To do >> Return, from the lines below, each one that includes the word "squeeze".

Start of Available data

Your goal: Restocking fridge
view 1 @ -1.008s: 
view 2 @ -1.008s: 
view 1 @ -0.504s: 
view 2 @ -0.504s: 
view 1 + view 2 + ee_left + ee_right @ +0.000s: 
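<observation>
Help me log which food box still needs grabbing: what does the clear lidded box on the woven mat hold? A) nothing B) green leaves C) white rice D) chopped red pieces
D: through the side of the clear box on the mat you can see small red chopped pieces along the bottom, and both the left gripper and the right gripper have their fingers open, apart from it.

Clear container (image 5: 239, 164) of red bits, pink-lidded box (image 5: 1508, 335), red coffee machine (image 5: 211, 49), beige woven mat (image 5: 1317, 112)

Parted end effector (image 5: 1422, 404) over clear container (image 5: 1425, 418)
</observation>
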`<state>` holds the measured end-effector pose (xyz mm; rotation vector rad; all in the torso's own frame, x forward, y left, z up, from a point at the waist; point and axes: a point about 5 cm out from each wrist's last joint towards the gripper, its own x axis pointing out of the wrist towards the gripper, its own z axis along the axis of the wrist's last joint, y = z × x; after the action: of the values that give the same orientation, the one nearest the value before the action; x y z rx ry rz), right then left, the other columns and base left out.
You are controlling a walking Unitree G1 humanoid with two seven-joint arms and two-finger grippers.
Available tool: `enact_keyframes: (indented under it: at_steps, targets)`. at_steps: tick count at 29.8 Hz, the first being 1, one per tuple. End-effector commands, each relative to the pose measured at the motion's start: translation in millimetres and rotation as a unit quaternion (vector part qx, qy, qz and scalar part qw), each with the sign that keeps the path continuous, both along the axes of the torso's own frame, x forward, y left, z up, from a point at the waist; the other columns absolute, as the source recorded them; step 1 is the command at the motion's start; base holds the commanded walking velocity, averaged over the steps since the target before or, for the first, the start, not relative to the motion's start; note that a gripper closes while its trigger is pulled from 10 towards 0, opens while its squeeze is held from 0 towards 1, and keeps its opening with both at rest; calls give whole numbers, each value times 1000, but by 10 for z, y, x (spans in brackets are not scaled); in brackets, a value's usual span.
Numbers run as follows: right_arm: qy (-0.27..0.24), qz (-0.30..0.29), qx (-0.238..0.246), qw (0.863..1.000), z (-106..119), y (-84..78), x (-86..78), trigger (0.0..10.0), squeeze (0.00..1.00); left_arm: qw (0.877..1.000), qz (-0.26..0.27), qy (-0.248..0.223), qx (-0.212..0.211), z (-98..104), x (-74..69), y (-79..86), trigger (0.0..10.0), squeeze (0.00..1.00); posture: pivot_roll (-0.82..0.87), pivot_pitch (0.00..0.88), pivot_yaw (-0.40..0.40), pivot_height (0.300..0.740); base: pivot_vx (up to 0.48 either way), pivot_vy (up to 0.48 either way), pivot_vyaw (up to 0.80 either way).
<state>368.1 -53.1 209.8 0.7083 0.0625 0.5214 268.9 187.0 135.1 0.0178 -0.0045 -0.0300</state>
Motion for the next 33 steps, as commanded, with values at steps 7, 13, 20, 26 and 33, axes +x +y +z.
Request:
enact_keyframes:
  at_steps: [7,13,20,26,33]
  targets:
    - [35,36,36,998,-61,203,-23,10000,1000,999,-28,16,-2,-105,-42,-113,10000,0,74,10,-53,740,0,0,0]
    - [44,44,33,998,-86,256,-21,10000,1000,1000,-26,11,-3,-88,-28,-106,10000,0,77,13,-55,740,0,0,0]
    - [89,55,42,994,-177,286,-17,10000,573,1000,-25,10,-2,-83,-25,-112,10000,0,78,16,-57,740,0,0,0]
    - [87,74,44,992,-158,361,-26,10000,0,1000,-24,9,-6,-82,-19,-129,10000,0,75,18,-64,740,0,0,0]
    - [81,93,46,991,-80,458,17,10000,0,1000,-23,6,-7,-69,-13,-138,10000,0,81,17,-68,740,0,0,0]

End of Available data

Task answer >>
Available tool: `enact_keyframes: (indented under it: at_steps, targets)`. at_steps: tick count at 29.8 Hz, the first being 1, one per tuple. End-effector commands, each relative to the pose measured at the motion's start: translation in millimetres and rotation as a unit quaternion (vector part qx, qy, qz and scalar part qw), each with the sign that keeps the path continuous, both along the axes of the torso's own frame, x forward, y left, z up, from a point at the waist; the other columns absolute, as the source recorded them; step 1 is the command at the motion's start; base holds the commanded walking velocity, averaged over the steps since the target before or, for the first, the start, not relative to the motion's start; note that a gripper closes while its trigger is pulled from 10 towards 0, opens while its squeeze is held from 0 towards 1, and keeps its opening with both at rest; calls give whole numbers, each value times 1000, but by 10 for z, y, x (spans in brackets are not scaled); in brackets, a value's usual span.
Numbers run as follows: right_arm: qy (-0.27..0.24), qz (-0.30..0.29), qx (-0.238..0.246), qw (0.863..1.000), z (-106..119), y (-84..78), x (-86..78), trigger (0.0..10.0), squeeze (0.00..1.00); left_arm: qw (0.877..1.000), qz (-0.26..0.27), qy (-0.248..0.223), qx (-0.212..0.211), z (-98..104), x (-74..69), y (-79..86), trigger (0.0..10.0), squeeze (0.00..1.00); posture: pivot_roll (-0.82..0.87), pivot_pitch (0.00..0.88), pivot_yaw (-0.40..0.40), pivot_height (0.300..0.740); base: pivot_vx (up to 0.48 either way), pivot_vy (up to 0.48 either way), pivot_vyaw (up to 0.80 either way).

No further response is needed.